* [WHAT THE TASK REQUIRES]:
From the line containing "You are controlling" to the final line of the listing, restate each line word for word and add nothing.

* [EXERCISE DATA]:
::::::
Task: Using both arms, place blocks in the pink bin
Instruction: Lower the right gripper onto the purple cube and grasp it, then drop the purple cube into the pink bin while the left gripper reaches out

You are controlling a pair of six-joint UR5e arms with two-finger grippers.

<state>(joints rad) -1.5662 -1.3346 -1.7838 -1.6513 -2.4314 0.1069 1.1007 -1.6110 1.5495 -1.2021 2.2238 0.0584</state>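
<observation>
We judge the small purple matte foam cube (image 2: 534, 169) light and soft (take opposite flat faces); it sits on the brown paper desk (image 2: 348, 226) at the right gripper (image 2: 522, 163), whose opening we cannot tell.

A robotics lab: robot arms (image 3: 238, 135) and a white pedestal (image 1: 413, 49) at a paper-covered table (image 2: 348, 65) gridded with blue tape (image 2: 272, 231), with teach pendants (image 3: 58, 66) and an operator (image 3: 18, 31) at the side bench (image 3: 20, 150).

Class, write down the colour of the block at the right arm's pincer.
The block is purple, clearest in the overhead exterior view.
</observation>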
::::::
* [ANSWER TO THE PROBLEM]:
You are controlling a pair of six-joint UR5e arms with two-finger grippers.

<state>(joints rad) -1.5662 -1.3346 -1.7838 -1.6513 -2.4314 0.1069 1.1007 -1.6110 1.5495 -1.2021 2.2238 0.0584</state>
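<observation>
We judge the small purple matte foam cube (image 2: 534, 169) light and soft (take opposite flat faces); it sits on the brown paper desk (image 2: 348, 226) at the right gripper (image 2: 522, 163), whose opening we cannot tell.

A robotics lab: robot arms (image 3: 238, 135) and a white pedestal (image 1: 413, 49) at a paper-covered table (image 2: 348, 65) gridded with blue tape (image 2: 272, 231), with teach pendants (image 3: 58, 66) and an operator (image 3: 18, 31) at the side bench (image 3: 20, 150).

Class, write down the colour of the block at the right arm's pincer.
The block is purple, clearest in the overhead exterior view.
</observation>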

No more output will be produced for this exercise.